Both whole-cell extract and nuclear extract protein concentrations were measured with a DC protein assay kit (Bio-Rad) using the modified method of Lowry et al. (33).

The Rho pull-down assay

The Rho pull-down assay was performed as described previously (34). Briefly, BeWo cells were treated under normoxic conditions (20% O₂) or low-oxygen conditions (1% O₂ or 250 µM CoCl₂) for 2 h. The cells were washed twice with PBS and lysed in magnesium lysis buffer (Upstate Biotechnology). After each cell lysate was centrifuged, half of the sample was treated with 30 µg Rhotekin RBD-agarose beads at 4 C for 60 min. The beads were washed three times with magnesium lysis buffer. Bound Rho proteins were detected by immunoblot analysis using anti-RhoA mouse monoclonal antibody (Santa Cruz Biotechnology). For the comparison of RhoA activity (level of GTP-bound Rho), immunoblot analysis of the total amount of RhoA in cell lysates was performed using the remainder of the samples.

RT-PCR

Total RNA was extracted from monolayers of cells with TRIzol reagent (Invitrogen) according to the manufacturer’s directions. Total RNA (1 µg) was reverse-transcribed using a first-strand cDNA synthesis kit (Invitrogen Corp.), following the manufacturer’s instructions. An aliquot (2 µl) of reverse transcription product was used for PCR amplification in a total vol of 100 µl. The PCR primer sets used for RhoA, HIF-1, and ß-actin cDNA amplification were as follows: RhoA (35) sense 5'-CTG GTG ATT GTT GGT GAT GG-3', antisense 5'-GCG ATC ATA ATC TTC CTG CC-3'; HIF-1 (36) sense 5'-GTC GGA CAG CCT CAC CAA ACA GAG C-3'; antisense 5'-GTT AAC TTG ATC CAA AGC TCT GAG-3'; ß-actin (BD Biosciences Clontech, Palo Alto, CA) sense 5'-ATC TGG CAC CAC ACC TTC TAC AAT GAG CTG CG-3', antisense 5'-CGT CAT ACT CCT GCT TGC TGA TCC ACA TCT GC-3'. The thermal cycle profile used for RhoA was 25 cycles of denaturation at 94 C for 30 sec, annealing at 58 C for 1 min, and extension at 72 C for 1 min (23). The profile for HIF-1 was 25 cycles of denaturation at 95 C for 30 sec, annealing at 55 C for 1 min, and extension at 72 C for 2.5 min (23). For ß-actin, 25 cycles of 45 sec at 94 C, 45 sec at 60 C, and 2 min at 72 C (37, 38) were carried out. PCR amplification for RhoA, HIF-1, and ß-actin was performed in the range of the linear relationship between the cycle number and the intensity of RT-PCR product (data not shown).

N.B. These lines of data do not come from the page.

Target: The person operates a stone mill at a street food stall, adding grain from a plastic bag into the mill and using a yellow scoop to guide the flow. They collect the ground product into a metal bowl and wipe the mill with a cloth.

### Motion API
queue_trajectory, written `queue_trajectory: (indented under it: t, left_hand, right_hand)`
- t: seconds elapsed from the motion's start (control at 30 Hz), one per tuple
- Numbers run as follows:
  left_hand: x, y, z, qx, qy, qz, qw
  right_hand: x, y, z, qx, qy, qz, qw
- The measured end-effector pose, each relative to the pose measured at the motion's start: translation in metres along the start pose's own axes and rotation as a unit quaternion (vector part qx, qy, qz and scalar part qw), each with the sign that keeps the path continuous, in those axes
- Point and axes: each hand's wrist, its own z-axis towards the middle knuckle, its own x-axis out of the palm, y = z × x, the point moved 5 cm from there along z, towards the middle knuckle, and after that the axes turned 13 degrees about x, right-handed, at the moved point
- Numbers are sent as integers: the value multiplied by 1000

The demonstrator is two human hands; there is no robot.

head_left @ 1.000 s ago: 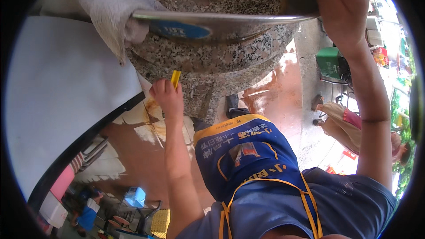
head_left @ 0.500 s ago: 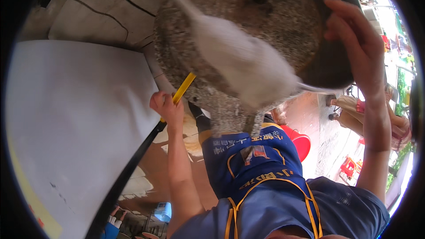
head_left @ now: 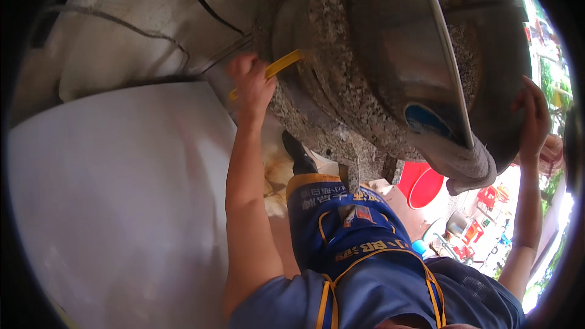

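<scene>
My left hand (head_left: 251, 85) is closed around a yellow strip-shaped handle (head_left: 285, 63), whose end sticks out beside a speckled, stone-like drum (head_left: 332, 67). A wide dark metal pan (head_left: 506, 42) sits on the drum. Across it stands a metal sheet (head_left: 396, 42) with a straight pale edge and a blue oval patch. A greyish-white cloth (head_left: 460, 164) is draped at the lower end of that edge. Beside the pan's right rim is my right hand (head_left: 535, 119), fingers partly stretched; nothing shows in it, and whether it touches the rim I cannot tell.
A large white panel (head_left: 122, 201) fills the left side. Dark cables (head_left: 207, 0) run along the wall behind. Low on the right stand a red bucket (head_left: 425, 187) and red stools (head_left: 472, 231). The drum's stubby legs (head_left: 350, 167) are close to my blue apron (head_left: 365, 225).
The view has shifted, with the drum now further right. The cloth and pale edge have swung from slanting across the pan to nearly upright. Both hands appear further from each other.
</scene>
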Motion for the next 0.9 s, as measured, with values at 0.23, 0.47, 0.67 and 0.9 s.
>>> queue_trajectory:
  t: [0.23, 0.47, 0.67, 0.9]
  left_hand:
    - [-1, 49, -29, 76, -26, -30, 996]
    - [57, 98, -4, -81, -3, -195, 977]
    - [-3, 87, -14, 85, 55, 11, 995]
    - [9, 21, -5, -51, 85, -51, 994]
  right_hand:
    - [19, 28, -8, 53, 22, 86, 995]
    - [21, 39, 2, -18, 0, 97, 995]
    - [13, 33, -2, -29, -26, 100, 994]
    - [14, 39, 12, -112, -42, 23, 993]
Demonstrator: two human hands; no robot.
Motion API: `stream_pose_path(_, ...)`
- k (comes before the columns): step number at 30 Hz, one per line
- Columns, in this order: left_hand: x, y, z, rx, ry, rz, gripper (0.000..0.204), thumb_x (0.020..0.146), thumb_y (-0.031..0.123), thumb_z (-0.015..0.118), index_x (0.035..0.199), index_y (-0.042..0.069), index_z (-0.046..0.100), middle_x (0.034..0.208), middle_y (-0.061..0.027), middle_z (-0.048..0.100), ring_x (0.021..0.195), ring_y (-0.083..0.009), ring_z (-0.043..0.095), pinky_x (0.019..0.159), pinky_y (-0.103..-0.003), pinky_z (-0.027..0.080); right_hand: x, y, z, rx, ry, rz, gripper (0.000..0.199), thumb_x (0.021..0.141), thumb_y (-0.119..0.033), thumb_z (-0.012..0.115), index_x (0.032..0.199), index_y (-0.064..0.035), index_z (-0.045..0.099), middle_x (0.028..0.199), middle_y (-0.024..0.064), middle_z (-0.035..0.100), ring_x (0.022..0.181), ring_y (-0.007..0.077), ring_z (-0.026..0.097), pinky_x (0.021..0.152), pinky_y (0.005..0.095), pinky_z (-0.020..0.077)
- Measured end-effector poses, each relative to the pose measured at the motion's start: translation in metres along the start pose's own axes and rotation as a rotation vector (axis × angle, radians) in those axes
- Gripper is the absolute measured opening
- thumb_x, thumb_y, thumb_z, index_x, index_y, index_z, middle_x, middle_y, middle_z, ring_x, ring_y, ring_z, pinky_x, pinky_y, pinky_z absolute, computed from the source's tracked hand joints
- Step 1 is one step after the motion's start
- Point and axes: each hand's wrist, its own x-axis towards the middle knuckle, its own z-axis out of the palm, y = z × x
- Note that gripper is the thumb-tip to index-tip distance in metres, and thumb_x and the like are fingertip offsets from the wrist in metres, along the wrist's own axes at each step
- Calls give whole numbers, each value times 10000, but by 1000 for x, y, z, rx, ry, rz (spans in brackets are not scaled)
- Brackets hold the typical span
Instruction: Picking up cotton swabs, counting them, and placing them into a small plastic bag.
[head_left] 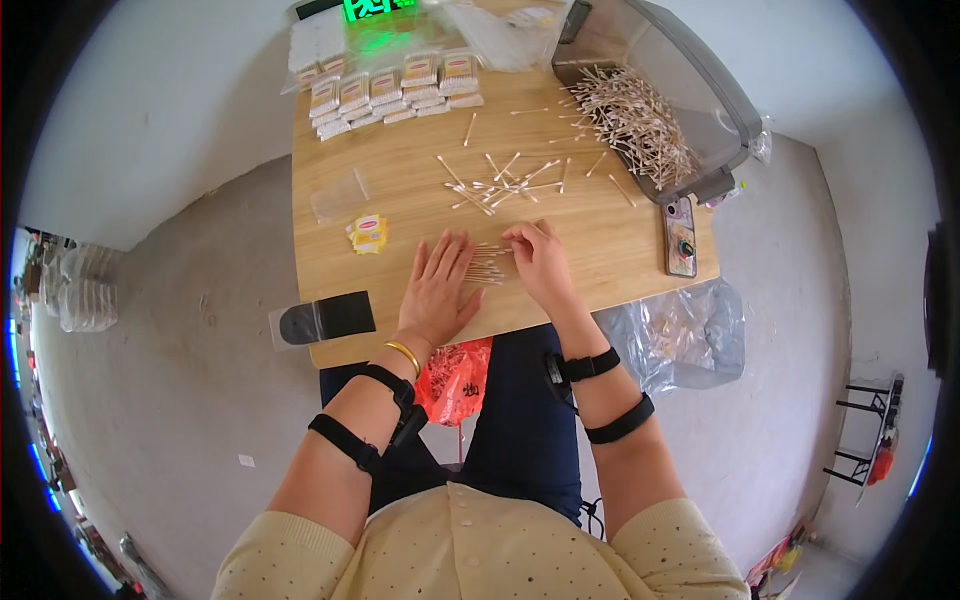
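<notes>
We find the left hand (435, 292) laid flat at the left side of a row of cotton swabs (485, 268) on the worktop (400, 160), its grip released and fingers extended. The right hand (541, 265) is curled at the row's right ends, thumb and fingers drawn together; we cannot tell whether its grip has a swab. In our judgement, the step in hand is gathering and squaring the swabs into an even layer. Loose swabs (510, 185) lie crossed beyond the hands, and a grey bin (705, 95) holds a large heap. We judge that the next move calls for the left hand to steady the row while the right levels its tips.
</notes>
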Motion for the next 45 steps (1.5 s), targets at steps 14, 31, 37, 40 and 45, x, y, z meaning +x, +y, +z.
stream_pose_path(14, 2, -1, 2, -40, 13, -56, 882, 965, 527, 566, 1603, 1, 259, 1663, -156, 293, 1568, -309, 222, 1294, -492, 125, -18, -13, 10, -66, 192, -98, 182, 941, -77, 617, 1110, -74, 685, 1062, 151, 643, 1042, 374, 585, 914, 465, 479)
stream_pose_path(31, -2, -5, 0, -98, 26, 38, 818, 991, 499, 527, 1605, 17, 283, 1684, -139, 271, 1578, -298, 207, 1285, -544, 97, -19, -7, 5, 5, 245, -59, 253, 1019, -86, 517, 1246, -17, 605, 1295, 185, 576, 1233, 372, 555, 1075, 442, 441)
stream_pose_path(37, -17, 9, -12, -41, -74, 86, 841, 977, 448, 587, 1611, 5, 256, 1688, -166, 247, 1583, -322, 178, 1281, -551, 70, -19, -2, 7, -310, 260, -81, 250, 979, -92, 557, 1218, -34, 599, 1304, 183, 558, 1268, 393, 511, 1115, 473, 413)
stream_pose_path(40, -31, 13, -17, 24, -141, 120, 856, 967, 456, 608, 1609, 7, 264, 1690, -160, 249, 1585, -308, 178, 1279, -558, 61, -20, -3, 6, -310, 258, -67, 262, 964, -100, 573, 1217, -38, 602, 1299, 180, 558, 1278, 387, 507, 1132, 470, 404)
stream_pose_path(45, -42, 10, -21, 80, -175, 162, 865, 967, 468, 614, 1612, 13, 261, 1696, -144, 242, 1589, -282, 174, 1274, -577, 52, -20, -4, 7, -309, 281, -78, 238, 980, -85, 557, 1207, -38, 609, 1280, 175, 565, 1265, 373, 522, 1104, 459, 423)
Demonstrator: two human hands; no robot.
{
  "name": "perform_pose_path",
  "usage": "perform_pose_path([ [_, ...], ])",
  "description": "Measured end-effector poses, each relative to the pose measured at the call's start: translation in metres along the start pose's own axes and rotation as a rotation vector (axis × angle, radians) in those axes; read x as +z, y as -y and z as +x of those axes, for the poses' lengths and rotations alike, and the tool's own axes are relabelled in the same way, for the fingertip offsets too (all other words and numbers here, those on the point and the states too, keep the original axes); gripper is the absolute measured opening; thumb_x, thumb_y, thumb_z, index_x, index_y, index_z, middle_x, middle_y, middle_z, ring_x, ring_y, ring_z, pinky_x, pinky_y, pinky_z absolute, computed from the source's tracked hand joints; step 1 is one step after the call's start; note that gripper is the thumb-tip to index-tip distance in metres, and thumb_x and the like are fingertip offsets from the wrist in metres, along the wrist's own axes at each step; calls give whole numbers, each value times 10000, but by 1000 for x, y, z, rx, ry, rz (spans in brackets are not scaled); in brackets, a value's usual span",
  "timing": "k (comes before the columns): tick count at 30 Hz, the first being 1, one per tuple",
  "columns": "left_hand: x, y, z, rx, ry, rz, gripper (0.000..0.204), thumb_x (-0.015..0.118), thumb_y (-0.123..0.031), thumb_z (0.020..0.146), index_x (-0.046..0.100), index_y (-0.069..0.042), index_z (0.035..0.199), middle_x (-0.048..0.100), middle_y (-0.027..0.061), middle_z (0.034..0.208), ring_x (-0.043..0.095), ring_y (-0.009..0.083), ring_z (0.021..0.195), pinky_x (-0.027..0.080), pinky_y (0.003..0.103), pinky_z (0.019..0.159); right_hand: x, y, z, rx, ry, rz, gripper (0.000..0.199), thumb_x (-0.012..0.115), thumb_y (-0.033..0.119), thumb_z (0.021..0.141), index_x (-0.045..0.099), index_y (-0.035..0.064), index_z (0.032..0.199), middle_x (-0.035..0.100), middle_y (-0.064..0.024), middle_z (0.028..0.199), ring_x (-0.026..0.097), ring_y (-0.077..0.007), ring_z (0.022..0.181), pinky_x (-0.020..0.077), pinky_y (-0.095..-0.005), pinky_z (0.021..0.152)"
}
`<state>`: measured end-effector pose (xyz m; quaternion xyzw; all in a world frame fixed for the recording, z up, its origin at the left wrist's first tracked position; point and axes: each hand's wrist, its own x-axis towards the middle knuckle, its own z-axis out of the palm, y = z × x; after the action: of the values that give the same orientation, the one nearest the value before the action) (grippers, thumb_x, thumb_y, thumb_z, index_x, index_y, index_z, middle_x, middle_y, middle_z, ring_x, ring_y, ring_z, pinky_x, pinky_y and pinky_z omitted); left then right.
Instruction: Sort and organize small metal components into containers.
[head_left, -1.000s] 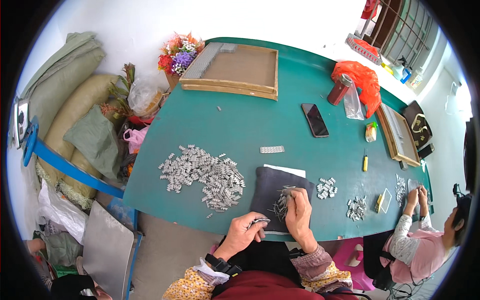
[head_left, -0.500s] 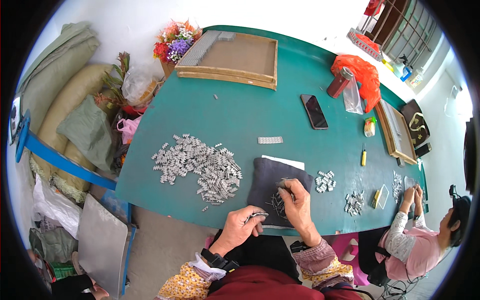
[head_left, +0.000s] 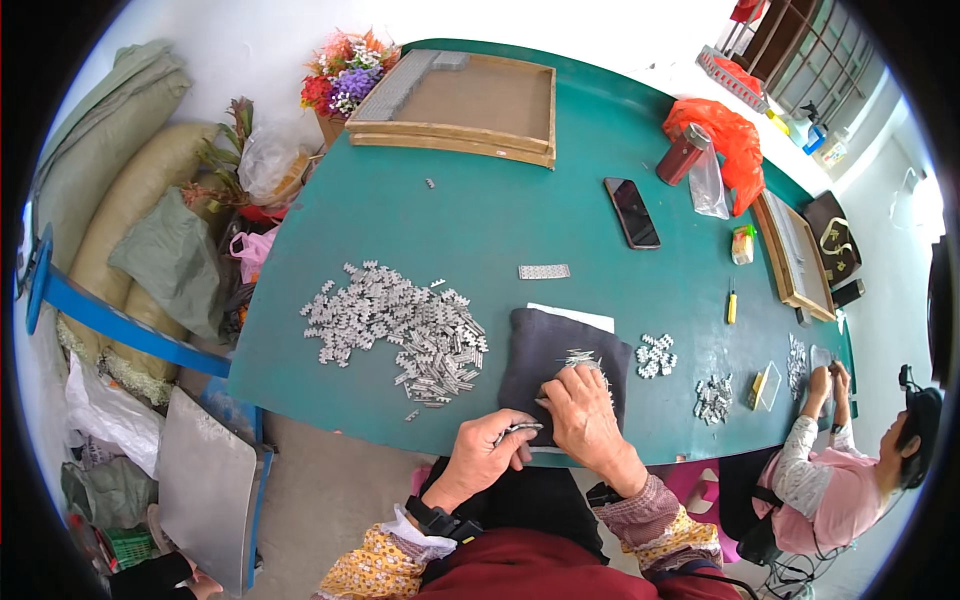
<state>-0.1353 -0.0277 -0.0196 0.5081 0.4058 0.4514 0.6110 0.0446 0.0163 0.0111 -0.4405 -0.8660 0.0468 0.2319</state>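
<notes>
At the table's near edge my left hand (head_left: 478, 455) is closed on a small metal link piece (head_left: 520, 427). My right hand (head_left: 583, 420) is just to its right, over a dark grey cloth (head_left: 530, 352). Its fingers are bent together and point toward the left hand; whatever they pinch is hidden. Thin metal pins (head_left: 582, 356) lie on the cloth, partly covered by the right hand. To the left spreads a big pile of grey toothed metal links (head_left: 395, 325). A flat assembled strip of links (head_left: 544, 271) rests beyond the cloth.
Right of the cloth are small heaps of links (head_left: 656, 356), a yellow-handled screwdriver (head_left: 732, 306) and a phone (head_left: 632, 213). Wooden trays (head_left: 450, 138) stand at the back, near a red-brown flask (head_left: 683, 155) and a red bag (head_left: 735, 140). A co-worker (head_left: 835, 485) sits at the right end.
My right hand has moved down and left from over the pins, closer to my left hand, and its fingers now hide more. The left hand keeps its hold. The view has shifted slightly.
</notes>
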Motion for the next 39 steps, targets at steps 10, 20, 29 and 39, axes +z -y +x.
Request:
perform_pose_path([
  [10,0,-2,1,27,-15,35,79,610,11,933,667,41,979,685,75,772,672,122,613,533,237,502,0,-7,-6,100,-32,103,174,654,25,787,573,23,941,513,-130,892,510,-318,856,405,-439,780],
  [20,1,-3,0,13,-23,30,80,615,-8,936,667,21,988,659,59,717,632,87,583,509,230,502,1,0,-2,18,42,18,157,660,45,801,574,31,932,521,-123,885,514,-310,850,406,-423,769],
  [29,1,1,0,8,-18,21,87,608,7,933,669,14,996,657,59,719,627,88,579,506,230,506,-17,-2,2,83,-26,245,254,618,-91,758,602,-2,995,520,-146,868,512,-328,830,441,-430,720],
  [39,0,-1,0,24,-9,17,84,609,13,929,670,20,985,651,61,721,618,88,574,500,236,508,-34,18,12,-56,158,341,319,613,-90,694,619,-11,1002,534,-125,876,517,-317,835,456,-407,733],
])
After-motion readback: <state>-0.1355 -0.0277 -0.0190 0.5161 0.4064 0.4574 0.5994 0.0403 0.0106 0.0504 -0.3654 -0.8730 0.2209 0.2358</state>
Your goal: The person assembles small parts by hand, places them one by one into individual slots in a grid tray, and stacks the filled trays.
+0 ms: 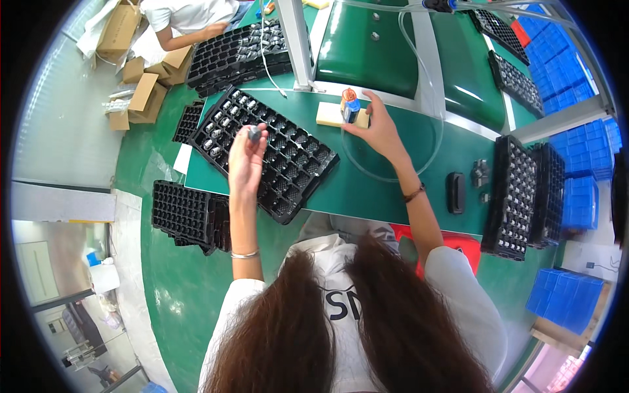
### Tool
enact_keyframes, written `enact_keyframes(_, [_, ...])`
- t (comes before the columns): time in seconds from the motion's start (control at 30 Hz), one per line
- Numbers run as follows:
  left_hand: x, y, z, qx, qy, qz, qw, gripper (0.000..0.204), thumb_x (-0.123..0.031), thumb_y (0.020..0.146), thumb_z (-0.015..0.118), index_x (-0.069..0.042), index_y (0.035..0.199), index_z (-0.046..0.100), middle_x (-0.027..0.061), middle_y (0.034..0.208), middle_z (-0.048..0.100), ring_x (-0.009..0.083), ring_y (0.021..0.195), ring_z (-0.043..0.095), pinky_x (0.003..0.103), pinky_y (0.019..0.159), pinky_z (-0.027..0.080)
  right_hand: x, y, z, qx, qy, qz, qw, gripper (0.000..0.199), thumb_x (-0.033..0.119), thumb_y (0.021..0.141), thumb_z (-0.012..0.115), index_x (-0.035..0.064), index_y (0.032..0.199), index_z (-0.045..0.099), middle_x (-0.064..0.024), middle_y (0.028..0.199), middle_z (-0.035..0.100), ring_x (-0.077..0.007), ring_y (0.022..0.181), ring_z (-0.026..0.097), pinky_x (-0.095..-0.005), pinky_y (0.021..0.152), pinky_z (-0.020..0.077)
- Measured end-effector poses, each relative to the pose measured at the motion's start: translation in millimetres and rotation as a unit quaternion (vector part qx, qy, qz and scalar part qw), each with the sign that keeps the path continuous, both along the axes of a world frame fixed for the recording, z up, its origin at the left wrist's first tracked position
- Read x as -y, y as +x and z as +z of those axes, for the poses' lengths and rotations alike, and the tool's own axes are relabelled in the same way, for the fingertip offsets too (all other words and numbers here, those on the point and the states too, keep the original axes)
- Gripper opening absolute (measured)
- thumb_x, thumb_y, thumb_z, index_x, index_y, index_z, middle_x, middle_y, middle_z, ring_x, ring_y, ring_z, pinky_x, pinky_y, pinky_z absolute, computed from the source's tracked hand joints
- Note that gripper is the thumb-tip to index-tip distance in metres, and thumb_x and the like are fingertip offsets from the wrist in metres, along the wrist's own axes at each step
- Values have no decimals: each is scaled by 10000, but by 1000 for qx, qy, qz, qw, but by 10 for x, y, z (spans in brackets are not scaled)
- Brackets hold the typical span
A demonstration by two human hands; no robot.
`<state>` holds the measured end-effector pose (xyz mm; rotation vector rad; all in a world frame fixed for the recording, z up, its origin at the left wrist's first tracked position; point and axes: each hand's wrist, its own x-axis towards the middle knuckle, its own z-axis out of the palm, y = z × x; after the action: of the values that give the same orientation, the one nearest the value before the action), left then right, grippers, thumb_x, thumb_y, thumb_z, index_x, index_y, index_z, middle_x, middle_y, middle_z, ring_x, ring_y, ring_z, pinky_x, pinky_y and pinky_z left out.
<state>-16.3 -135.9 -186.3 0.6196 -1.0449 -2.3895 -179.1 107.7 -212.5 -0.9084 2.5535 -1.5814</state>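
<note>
My left hand (246, 160) is closed on a small grey metal part (254, 133), pinched at the fingertips above a black compartment tray (288, 147). Several silvery parts sit in the cells along that tray's left and far side; many other cells hold nothing. My right hand (382, 134) has thumb and index finger spread apart beside a small blue bottle with an orange top (351, 108). The thumb tip lies close to the bottle's base; whether it touches is unclear. Next to the bottle is a pale yellow block (329, 114) on the green table (367, 190).
A black oblong case (455, 192) and some small metal parts (480, 173) lie at right, beside filled black trays (510, 196). A clear hose (438, 131) loops over the table. Stacked trays (187, 213) stand at left. Another person's arm (187, 39) reaches toward trays at far left.
</note>
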Motion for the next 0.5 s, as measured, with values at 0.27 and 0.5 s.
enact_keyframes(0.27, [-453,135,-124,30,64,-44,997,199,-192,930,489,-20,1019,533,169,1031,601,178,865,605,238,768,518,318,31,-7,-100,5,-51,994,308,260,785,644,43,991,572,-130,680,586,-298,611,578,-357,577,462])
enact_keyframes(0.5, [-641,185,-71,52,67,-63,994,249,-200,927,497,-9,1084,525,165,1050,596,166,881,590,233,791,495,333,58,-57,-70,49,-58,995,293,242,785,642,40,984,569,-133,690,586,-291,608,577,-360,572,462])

PCR fragments were analyzed by electrophoresis on 1.8% agarose gels and stained with ethidium bromide.

Transient transfection

Lipofectamine (Life Technologies, Rockville, MD)-mediated transfection of BeWo cells was performed as described previously (31, 32), with modifications as follows. BeWo cells or JAR cells were plated into 6-well plates (2 x 10⁵/well or 1 x 10⁵/well, respectively) for 20 h. The cells were transfected with 2 µg pcDNA (control vector), pcDNA-RhoAG14V-2XMyc (constitutively active RhoA), or pcDNA-RhoAT19N-2XMyc (dominant-negative RhoA). Four hours after transfection, the medium was changed, and the cells were cultured for 48 h in complete medium.

Statistical analysis

Data were expressed as the mean ± SEM. Statistical analysis was performed by paired t test or ANOVA for multiple comparisons, followed by Scheffé’s F test. Differences were considered statistically significant at P < 0.05.

	Results

Top Abstract Introduction Materials and Methods Results Discussion References

 
Low-oxygen conditions increase RhoA protein and mRNA levels

To investigate the effects of low-oxygen concentration on the expression of RhoA protein in primary cultured trophoblast cells, we first examined the expression of RhoA protein, by immunoblot analysis, using protein samples prepared from first-trimester placentas. In preliminary experiments, the level of RhoA expression was examined by immunoblot analysis after various periods of time under 1% O₂ or 250 µM CoCl₂. Exposure of cells to the above conditions resulted in the greatest stimulation after 2 h (data not shown). As shown in Fig. 1A, RhoA protein expression was up-regulated by 2.6-fold under 1% O₂ compared with that under 20% O₂. In the presence of 250 µM CoCl₂, an agent with effects that mimic those of low-oxygen, RhoA protein expression was also increased by 2.9-fold compared with that under 20% O₂. We then examined the expression of RhoA protein in trophoblast-derived BeWo cells and JAR cells as trophoblast models. As shown in Fig. 1B, the level of RhoA protein in BeWo cells was up-regulated by 3.7-fold under 1% O₂ and by 4.1-fold in the presence of 250 µM CoCl₂ compared with that in BeWo cells cultured under 20% O₂. RhoA protein expression in JAR cells was also increased under low-oxygen conditions compared with that under 20% O₂ (3.2-fold under 1% O₂ and 3.1-fold in the presence of 250 µM CoCl₂) (Fig. 1C). Using the trophoblast model, we examined the effect of culture in a range of oxygen tensions (1% O₂, 5% O₂, 10% O₂, and 20% O₂) on RhoA protein expression. As shown in Fig. 1D, the level was significantly increased under both 5% O₂ (3.8-fold) and 1% O₂ (3.9-fold) compared with that under 20% O₂, whereas the expression of RhoA under 10% O₂ was not significantly increased compared with that under 20% O₂. Furthermore, the expression under both 5% O₂ (2.4-fold) and 1% O₂ (2.5-fold) were significantly increased compared with that under 10% O₂. To investigate whether the increases of RhoA protein levels under the conditions were due to enhanced expression at the transcriptional level, we compared the expression of RhoA mRNA in BeWo cells under 20% O₂ to that in the cells under 1% O₂ or in the presence of 250 µM CoCl₂. As shown in Fig. 2, RhoA mRNA expression in BeWo cells was up-regulated by 2.2-fold under 1% O₂ and by 2.1-fold in the presence of 250 µM CoCl₂ compared with that under 20% O₂.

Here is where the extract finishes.